The taxi hit another pothole and jolted her. She was breathing hard, but she wasn’t finished. She was angry at this country, which played by its own rulebook, and had executed her grandfather because it needed a scapegoat. “I’m just saying, what if the U.S. government took it upon itself to bomb countries they considered threats, killing and poisoning another few hundred thousand people?” She looked Julian in the eye “You don’t like the idea of Isaac and Saul playing God, but isn’t that exactly what the government did?”
His eyes widened. The lights from oncoming traffic made patterns on his face, creating a kaleidoscope of emotion.
“Someone has to play God.” She leaned back against the seat. “I guess the question is who should be making those decisions?”
“Maybe God should,” he said softly.
She stared forward, through the slush-splattered windshield, at the approaching Manhattan skyline, trying to picture where the World Trade Center had once been. “If there is a God,” she said. “Let’s just pray that he really has humanity’s interest at heart.”
CHAPTER 43
Annette jumped out of the taxi in front of the hospital, her hood shielding her from the deluge, until she reached the main entranceway.
Julian followed close behind. “You go on up,” he said. “I’ll wait down here.”

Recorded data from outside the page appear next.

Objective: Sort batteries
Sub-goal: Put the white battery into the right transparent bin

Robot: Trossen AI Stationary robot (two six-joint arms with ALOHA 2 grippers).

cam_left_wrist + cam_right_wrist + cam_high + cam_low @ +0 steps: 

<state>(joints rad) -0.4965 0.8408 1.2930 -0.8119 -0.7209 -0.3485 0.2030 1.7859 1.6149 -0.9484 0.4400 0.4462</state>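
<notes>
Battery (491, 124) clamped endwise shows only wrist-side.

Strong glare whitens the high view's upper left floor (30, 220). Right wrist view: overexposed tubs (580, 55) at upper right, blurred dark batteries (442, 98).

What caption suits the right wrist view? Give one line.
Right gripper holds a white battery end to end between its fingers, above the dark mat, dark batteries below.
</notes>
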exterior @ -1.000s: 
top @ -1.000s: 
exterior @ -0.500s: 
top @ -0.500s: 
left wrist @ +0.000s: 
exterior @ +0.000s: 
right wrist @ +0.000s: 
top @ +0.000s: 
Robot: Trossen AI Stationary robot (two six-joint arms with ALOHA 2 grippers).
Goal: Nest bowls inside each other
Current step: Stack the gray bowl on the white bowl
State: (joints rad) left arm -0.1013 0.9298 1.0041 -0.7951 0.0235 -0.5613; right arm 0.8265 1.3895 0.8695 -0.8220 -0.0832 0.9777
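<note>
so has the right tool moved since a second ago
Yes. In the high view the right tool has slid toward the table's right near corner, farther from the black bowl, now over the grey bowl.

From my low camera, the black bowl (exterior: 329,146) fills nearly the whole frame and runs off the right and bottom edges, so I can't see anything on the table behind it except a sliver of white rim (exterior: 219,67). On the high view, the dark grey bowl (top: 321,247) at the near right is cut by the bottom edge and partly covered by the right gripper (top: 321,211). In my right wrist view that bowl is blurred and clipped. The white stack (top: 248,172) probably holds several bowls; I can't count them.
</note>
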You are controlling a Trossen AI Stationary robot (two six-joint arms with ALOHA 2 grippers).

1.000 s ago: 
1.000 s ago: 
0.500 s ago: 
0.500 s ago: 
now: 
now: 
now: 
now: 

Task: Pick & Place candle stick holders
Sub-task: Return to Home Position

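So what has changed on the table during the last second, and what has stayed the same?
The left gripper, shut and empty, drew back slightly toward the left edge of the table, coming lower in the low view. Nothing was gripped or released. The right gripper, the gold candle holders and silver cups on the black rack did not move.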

She hesitated. They hadn’t spoken for the remainder of the drive into Manhattan. She couldn’t tell if he was angry with her or trying to make sense of her rant about playing God. She touched his arm. His unshaven face was wet with icy rain. “I didn’t mean to come across like I was attacking you. I—”
“Go.” His voice was gentle. “Go to Bill. I’ll be waiting right here for you.”
Bill had been moved out of acute care to a regular wing. Annette found his room at the end of an antiseptic-smelling corridor. He was propped up against the elevated bed, his face ashen. She was taken aback. Her once larger-than-life professor looked small and wasted.